The ByeNow tool I posted is more about parallel scanning of dirs and parallel deletion, and in my original test, it was approx. 3 x faster than Opus when deleting a relatively large folder containing lots of files/sub-folders (from memory it was something like 30 seconds compared to maybe 80 or 90 sec in Opus, which is a decent speed increase - I will test again with both cold and warm cache and post here with more specifics).

1 Like

This would be better if we stuck to a single operation, as what bottlenecks one operation won't be the same as what does another.

The sync tool in Opus spends most of its time building and comparing file lists in memory and adding them to the file display. (Something I believe we're going to improve soon, although it's not work I'm involved in myself, so my knowledge is limited..) It isn't disk/filesystem bound, so the assumption that multithreading the directory reading part would be a big win is most likely incorrect.

Deleting files, which I think is what we started talking about will be very different to the snyc tool. (Also keep in mind we have no control over the usual case of deleting to the recycle bin, which Windows handles).

Hi there!

I hope this is the right place to post my suggestion.

I have to copy a lot of files on a daily basis, and every time i start a copy job,
the progress-dialog pops up in the middle of the screen.
I then have to shove this progress-dialog away to eg. the right of the DOpus-window so i can see the new files i have to handle.

This isn't a big deal, but if i have to do this 20+ times a day, it becomes somewhat tedious,
especially if the window only lasts for about a minute, and i am to slow to queue the next copy job in time.

It would be nice to have some sort of fixed position where this transfer-window pops up.
(Either set a position in the settings or have some sort of "Pin" button to fix it in my desired place).

That's all, thanks for reading. :slight_smile:

This thread is not the right place to post that, no.
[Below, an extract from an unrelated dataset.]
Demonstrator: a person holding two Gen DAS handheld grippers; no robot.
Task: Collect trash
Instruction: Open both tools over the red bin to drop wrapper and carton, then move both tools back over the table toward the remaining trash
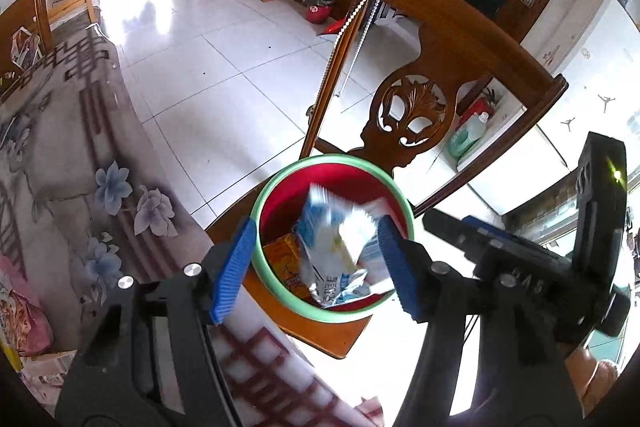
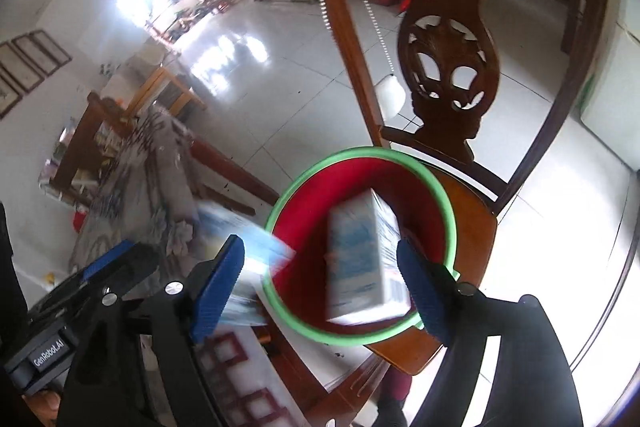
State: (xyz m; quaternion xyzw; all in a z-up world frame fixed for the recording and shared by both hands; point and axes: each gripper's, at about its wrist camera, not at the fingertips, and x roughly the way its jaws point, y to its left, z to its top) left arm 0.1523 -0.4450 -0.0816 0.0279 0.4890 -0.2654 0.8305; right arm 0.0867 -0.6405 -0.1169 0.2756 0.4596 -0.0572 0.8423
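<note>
Both grippers hang over a red bin with a green rim point(image 1: 280, 301) that stands on the seat of a carved wooden chair point(image 1: 416, 115).

In the left wrist view the left gripper point(image 1: 316, 267) fills the bottom of the frame, its blue pads standing apart. A crumpled blue-and-white wrapper point(image 1: 332, 231) shows blurred between them over the bin's mouth; its right edge comes close to the right pad, and I cannot tell whether they touch. Nothing looks pinched. Deeper in the bin, toward the lower centre, lie an orange packet point(image 1: 286, 255) and a silver-and-blue wrapper point(image 1: 338, 285), which only this view shows. At the right edge the right gripper point(image 1: 480, 227) appears as a black body with a small green light. Along the left side runs a table covered in a grey flowered cloth point(image 1: 80, 147).

In the right wrist view the right gripper point(image 2: 320, 281) also stands with its jaws wide. A white-and-blue carton point(image 2: 360, 263) sits blurred over the red inside of the bin point(image 2: 280, 211), just left of the right pad, with no squeeze visible. A blurred blue-white wrapper point(image 2: 256, 243) streaks past the left pad at the bin's left rim. The left gripper point(image 2: 116, 263) shows at lower left. Only this view shows the cord's white pull point(image 2: 390, 93) hanging beside the chair back.
</note>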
I already moved your previous post of the same thing into a new thread:

Currently really busy with other things which is reason I haven't posted info related to this. I will get around to it though.

I agree with not confusing which optimization's relate to which operation, and will create a new thread for each specific operation for future reference, when I have more detailed information/benchmark results even if they don't show much of an advantage. I'll still post in this thread with general information, as a place to collate general notes/idea's, some of which may end up in the other specific threads.

For disk related operations (eg. like directory traversal), I think SSD's would probably benefit most (NVMe, in particular), as is borne out by SSD benchmarks where the best speeds and IOPS generally occur with a higher queue depth (ie. multiple operations in-flight instead of just one-at-a-time). Even with HDD's though some of my basic tests have shown some improvements (more later when I've done more thorough testing).

Great to hear work on improving the Sync tool speed (specifically compare part, but also build file list part). Not sure if there is a bug with Compare part, or just inaccurate progress update, as progress increases faster at start, but seems to slow down the further along it gets.

I understand you probably won't be able to improve delete to recycle bin much, but I'm mainly interested in improving performance of actual permanent delete, which you can control.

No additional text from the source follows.